### [WHAT YOU ARE ASKED TO DO]
Only the lines below from the one with "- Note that" through the one with "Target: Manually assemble" are to be written out, exactly and without any images.

____

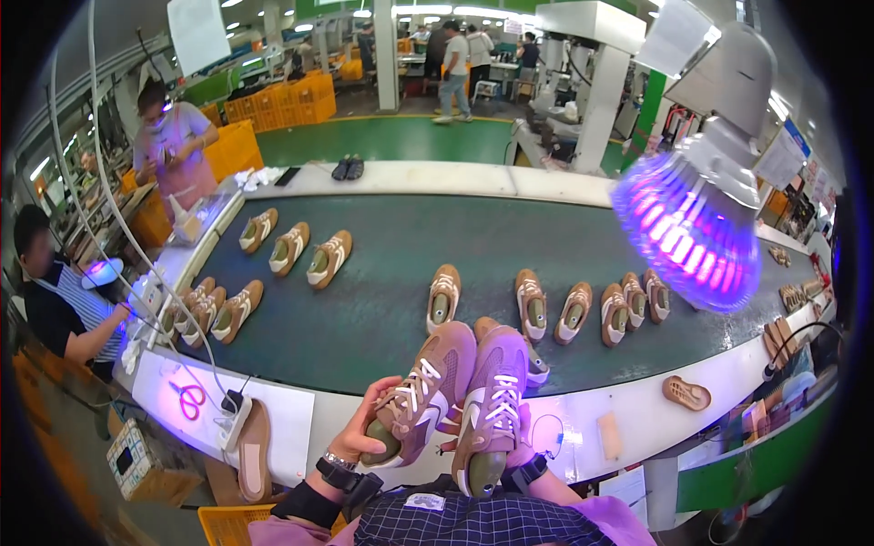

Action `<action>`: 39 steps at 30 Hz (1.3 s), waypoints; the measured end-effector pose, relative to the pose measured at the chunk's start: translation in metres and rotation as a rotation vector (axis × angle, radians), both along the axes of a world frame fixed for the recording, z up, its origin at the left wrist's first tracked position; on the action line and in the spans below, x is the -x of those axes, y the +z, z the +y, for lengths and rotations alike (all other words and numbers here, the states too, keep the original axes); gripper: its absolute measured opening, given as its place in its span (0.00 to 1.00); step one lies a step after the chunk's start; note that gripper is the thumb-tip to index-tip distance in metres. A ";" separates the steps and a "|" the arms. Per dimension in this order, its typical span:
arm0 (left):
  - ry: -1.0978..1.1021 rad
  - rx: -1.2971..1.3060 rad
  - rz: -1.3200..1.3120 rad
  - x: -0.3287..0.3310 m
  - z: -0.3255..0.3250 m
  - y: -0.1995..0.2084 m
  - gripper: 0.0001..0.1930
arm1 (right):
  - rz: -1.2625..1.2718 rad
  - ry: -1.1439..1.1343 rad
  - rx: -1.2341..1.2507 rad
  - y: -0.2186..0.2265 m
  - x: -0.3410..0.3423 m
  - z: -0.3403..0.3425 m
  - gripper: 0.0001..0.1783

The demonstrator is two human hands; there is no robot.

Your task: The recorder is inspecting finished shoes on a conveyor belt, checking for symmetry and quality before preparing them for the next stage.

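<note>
My left hand (357, 429) is closed around the heel end of a brown sneaker (423, 391) with white laces and a green shoe last inside. A matching sneaker (494, 389), tinted purple by the light, is held by my right hand (524, 448), whose fingers are largely hidden behind it. The two sneakers stand side by side, toes pointing away from me, above the near edge of the bench. Partly covered behind them, another sneaker (539, 369) rests on the dark green conveyor belt (382, 337).
Several sneakers (530, 305) sit along the belt. A lamp (692, 218) glowing purple hangs at the right. On the near ledge lie red-handled scissors (188, 400), a power strip (238, 419), a shoe sole (254, 450) and another sole (686, 393). Two co-workers (173, 136) are at the left.
</note>
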State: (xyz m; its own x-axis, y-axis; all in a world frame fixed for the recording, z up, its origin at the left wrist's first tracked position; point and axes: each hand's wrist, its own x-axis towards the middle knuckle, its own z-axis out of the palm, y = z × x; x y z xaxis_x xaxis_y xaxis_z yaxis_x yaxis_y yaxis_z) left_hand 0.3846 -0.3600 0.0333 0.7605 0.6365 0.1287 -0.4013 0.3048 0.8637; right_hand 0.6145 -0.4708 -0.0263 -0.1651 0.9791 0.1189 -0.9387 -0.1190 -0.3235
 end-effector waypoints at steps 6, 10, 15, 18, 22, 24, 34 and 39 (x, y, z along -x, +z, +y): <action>-0.273 0.486 -0.204 -0.012 -0.003 -0.060 0.48 | -0.121 -0.124 -0.058 0.009 -0.010 -0.022 0.51; -0.393 0.435 -0.150 -0.037 -0.002 -0.064 0.48 | -0.184 -0.241 -0.048 0.014 -0.027 -0.032 0.51; -0.430 0.471 -0.116 -0.076 -0.010 -0.068 0.49 | -0.265 -0.377 -0.003 0.015 -0.055 -0.059 0.51; -0.440 0.492 -0.147 -0.101 -0.016 -0.064 0.50 | -0.314 -0.448 0.032 0.010 -0.065 -0.075 0.51; -0.478 0.530 -0.076 -0.110 -0.012 -0.077 0.50 | -0.382 -0.497 0.071 0.007 -0.080 -0.091 0.51; -0.486 0.535 -0.074 -0.118 -0.013 -0.071 0.50 | -0.430 -0.522 0.093 0.006 -0.075 -0.090 0.51; -0.384 0.493 -0.083 -0.120 -0.026 -0.055 0.50 | -0.672 -0.454 0.096 -0.021 -0.095 -0.129 0.50; -0.113 0.307 0.007 -0.113 -0.026 -0.039 0.42 | -0.772 -0.368 0.086 0.027 -0.097 -0.063 0.50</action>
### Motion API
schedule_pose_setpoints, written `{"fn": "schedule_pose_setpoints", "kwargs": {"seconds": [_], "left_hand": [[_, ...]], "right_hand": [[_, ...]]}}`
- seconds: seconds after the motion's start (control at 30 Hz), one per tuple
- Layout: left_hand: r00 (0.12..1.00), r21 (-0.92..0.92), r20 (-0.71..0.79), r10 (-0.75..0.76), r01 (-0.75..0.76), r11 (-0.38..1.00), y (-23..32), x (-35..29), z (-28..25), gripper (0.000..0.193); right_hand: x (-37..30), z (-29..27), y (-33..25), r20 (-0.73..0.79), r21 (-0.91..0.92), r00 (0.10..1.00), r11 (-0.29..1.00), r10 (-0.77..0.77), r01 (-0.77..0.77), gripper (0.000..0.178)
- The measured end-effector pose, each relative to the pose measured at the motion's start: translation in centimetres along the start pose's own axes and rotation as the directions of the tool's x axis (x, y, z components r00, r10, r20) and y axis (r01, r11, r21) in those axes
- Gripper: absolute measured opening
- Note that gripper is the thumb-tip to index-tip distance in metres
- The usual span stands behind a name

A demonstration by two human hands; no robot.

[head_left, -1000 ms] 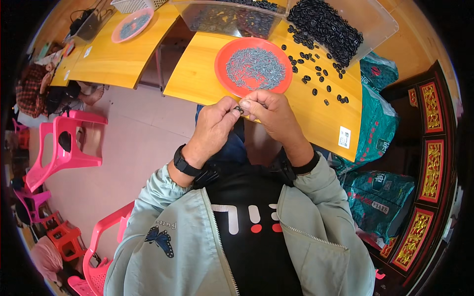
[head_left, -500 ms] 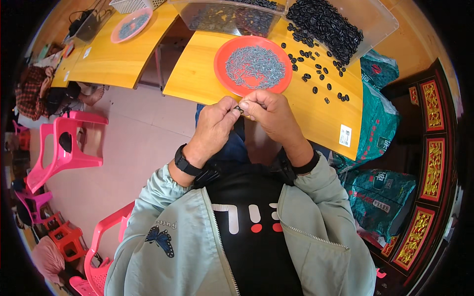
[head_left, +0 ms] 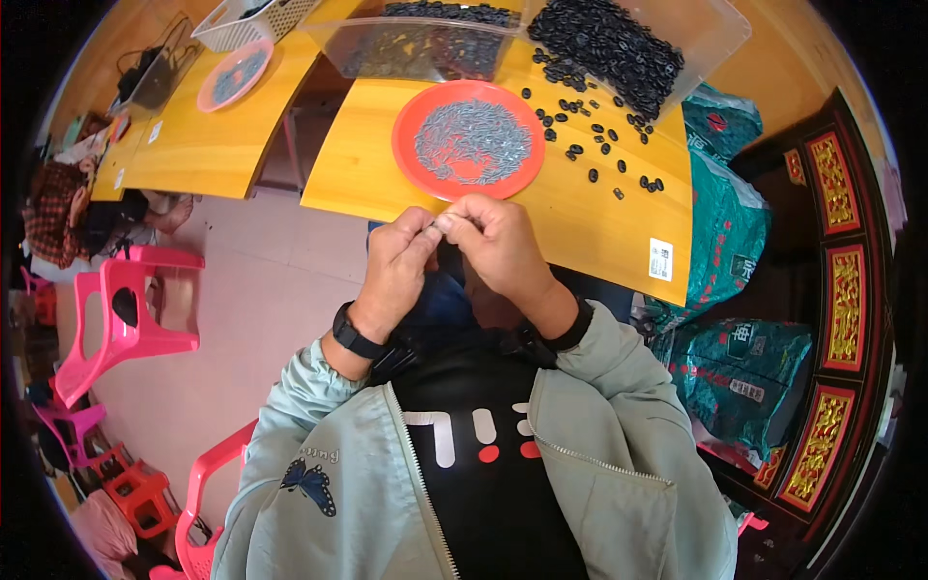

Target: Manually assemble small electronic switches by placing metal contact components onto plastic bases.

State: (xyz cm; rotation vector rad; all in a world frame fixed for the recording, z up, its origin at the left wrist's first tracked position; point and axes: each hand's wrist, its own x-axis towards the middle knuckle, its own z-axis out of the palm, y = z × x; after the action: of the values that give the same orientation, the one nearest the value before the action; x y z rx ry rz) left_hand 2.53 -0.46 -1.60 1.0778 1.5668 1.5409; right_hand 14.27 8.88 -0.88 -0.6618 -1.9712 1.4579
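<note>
My left hand [head_left: 397, 260] and my right hand [head_left: 498, 242] meet fingertip to fingertip just off the table's near edge. Both are closed in a pinch, and the fingers hide nearly all of what lies between them. Just beyond them a round red plate [head_left: 404, 155] on the table holds many small grey metal pins [head_left: 474, 140]. Small black oval pieces with holes [head_left: 594, 176] lie scattered to the right of the plate. More black pieces [head_left: 619, 63] spill from a tipped clear plastic bin [head_left: 720, 48].
Another clear bin [head_left: 338, 43] of black parts stands behind the plate. A second yellow table [head_left: 213, 159] carries a pink plate [head_left: 208, 97] of pins. Pink plastic chairs [head_left: 130, 319] stand at left, near a seated person [head_left: 53, 213]. Green sacks [head_left: 739, 377] crowd the table's right side.
The view has swung slightly, shifting the tables left and down. The black piece that showed between my fingertips is now nearly hidden, and my fingers are pressed closer together.
</note>
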Motion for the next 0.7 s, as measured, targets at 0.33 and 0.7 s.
{"fn": "schedule_pose_setpoints", "kwargs": {"seconds": [0.33, 0.7], "left_hand": [[0.99, 0.175, 0.143, -0.011, -0.014, 0.984, 0.2, 0.5, 0.1, 0.011], [0.985, 0.043, 0.121, -0.12, 0.116, 0.992, -0.3, 0.6, -0.3, 0.014]], "right_hand": [[-0.2, -1.3, 1.7, 0.053, 0.046, 0.995, 0.996, 0.08, -0.083, 0.014], [1.4, -12.7, 3.6, -0.384, -0.624, 0.912, 0.769, -0.148, -0.138, 0.021]]}}
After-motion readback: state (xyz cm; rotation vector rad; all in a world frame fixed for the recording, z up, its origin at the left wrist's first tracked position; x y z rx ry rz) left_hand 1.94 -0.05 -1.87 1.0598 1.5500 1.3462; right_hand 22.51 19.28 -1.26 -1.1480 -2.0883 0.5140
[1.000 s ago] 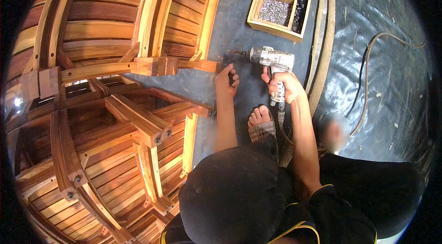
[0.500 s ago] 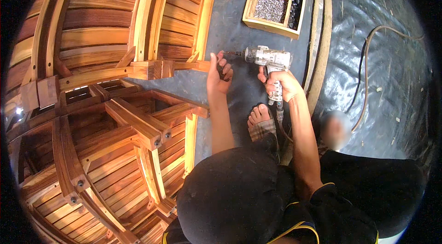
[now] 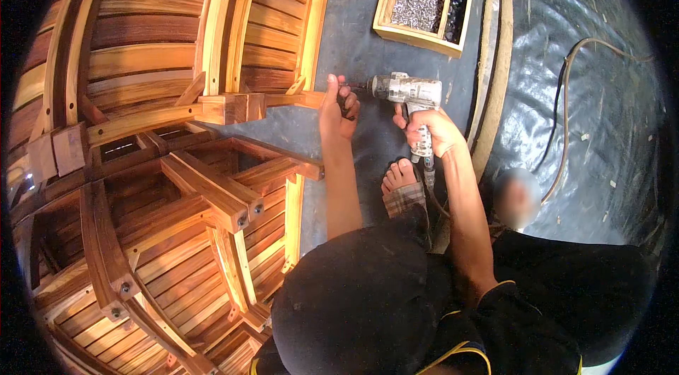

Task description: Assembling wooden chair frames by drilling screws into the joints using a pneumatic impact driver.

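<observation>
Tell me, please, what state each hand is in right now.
Left hand: partly curled by the bit; whether it holds anything cannot be told.
Right hand: closed, holding the white power driver.

Wooden battens (image 3: pixel 503 57) lie on dark sheeting (image 3: pixel 601 163); pale scraps (image 3: pixel 585 137) dot it.

The tip of the bit (image 3: pixel 361 84) is lost among the fingers (image 3: pixel 351 101) of the left hand (image 3: pixel 332 118); their contact cannot be told. Black clothing (image 3: pixel 353 297) hides the near end of the left forearm (image 3: pixel 341 184). The far edge crops the box (image 3: pixel 417 43), whose metal pieces (image 3: pixel 416 10) are too small to count. A round blur (image 3: pixel 515 198) masks something at right.
</observation>
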Tool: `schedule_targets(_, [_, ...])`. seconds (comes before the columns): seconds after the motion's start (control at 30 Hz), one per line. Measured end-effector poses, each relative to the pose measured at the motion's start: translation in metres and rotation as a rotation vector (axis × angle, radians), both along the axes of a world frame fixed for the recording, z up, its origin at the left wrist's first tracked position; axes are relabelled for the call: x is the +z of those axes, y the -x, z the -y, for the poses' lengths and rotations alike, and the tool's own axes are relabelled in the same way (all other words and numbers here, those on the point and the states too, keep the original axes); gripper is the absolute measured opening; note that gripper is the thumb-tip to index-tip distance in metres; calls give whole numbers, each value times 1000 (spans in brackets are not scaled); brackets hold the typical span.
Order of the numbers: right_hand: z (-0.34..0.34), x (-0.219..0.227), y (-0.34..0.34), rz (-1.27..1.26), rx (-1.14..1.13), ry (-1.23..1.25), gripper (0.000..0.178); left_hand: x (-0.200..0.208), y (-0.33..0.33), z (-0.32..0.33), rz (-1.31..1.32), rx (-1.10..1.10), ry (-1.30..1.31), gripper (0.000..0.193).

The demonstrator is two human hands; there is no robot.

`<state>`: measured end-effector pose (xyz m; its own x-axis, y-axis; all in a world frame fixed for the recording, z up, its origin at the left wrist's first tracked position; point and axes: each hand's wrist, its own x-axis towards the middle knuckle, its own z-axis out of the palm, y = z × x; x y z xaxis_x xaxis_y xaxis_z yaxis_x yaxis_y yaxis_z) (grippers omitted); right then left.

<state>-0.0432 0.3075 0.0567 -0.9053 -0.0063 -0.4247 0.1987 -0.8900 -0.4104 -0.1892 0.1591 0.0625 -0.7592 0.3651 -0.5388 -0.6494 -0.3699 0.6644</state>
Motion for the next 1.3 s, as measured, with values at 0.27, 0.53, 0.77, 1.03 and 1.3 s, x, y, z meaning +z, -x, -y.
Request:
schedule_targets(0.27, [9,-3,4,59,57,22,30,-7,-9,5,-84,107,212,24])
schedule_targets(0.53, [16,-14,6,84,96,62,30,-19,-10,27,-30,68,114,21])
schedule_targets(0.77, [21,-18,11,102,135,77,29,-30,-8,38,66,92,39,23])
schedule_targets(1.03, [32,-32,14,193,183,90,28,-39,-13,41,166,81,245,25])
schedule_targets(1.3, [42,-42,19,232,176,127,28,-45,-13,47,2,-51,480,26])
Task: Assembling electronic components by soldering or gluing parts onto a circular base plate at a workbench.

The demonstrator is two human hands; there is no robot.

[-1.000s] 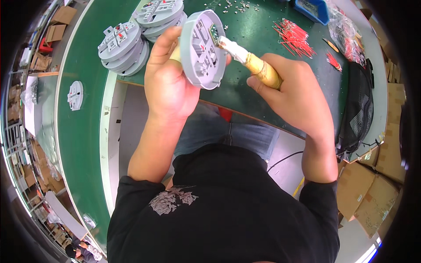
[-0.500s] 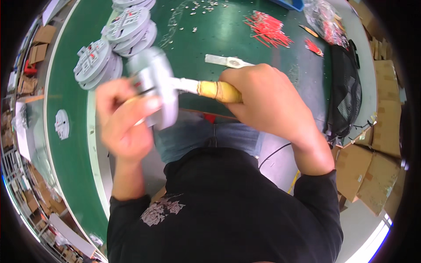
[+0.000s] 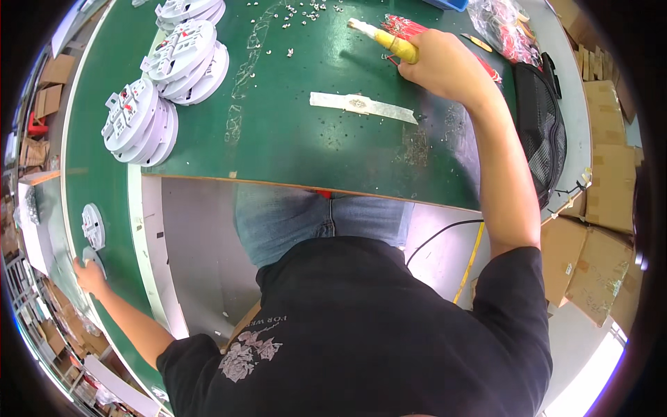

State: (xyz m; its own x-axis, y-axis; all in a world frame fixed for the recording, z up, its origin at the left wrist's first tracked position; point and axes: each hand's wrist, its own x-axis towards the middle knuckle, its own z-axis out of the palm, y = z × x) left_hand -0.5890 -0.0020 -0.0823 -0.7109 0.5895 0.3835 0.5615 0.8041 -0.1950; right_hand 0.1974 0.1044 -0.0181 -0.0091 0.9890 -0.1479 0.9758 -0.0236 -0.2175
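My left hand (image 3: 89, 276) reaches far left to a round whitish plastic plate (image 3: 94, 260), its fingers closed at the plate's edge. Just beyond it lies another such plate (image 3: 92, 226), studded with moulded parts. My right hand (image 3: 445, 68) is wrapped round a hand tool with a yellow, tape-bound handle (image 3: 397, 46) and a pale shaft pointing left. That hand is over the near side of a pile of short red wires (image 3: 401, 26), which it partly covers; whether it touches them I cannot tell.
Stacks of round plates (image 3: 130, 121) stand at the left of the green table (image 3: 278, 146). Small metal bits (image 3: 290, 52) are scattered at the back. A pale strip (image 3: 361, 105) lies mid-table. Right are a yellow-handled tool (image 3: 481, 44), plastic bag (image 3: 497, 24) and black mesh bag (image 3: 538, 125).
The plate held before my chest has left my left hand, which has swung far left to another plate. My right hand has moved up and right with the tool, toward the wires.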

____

### [ANSWER TO THIS PROBLEM]
- Note that gripper is the thumb-tip to index-tip distance in metres
- The usual span stands behind a name

A demonstration by two human hands; no robot.

[head_left, -1000 ms] 
[head_left, -500 ms] 
[head_left, +0 ms] 

Target: Manually assemble small electronic switches by placing metal contact components onto plastic bases.

Nothing more remains in this exercise.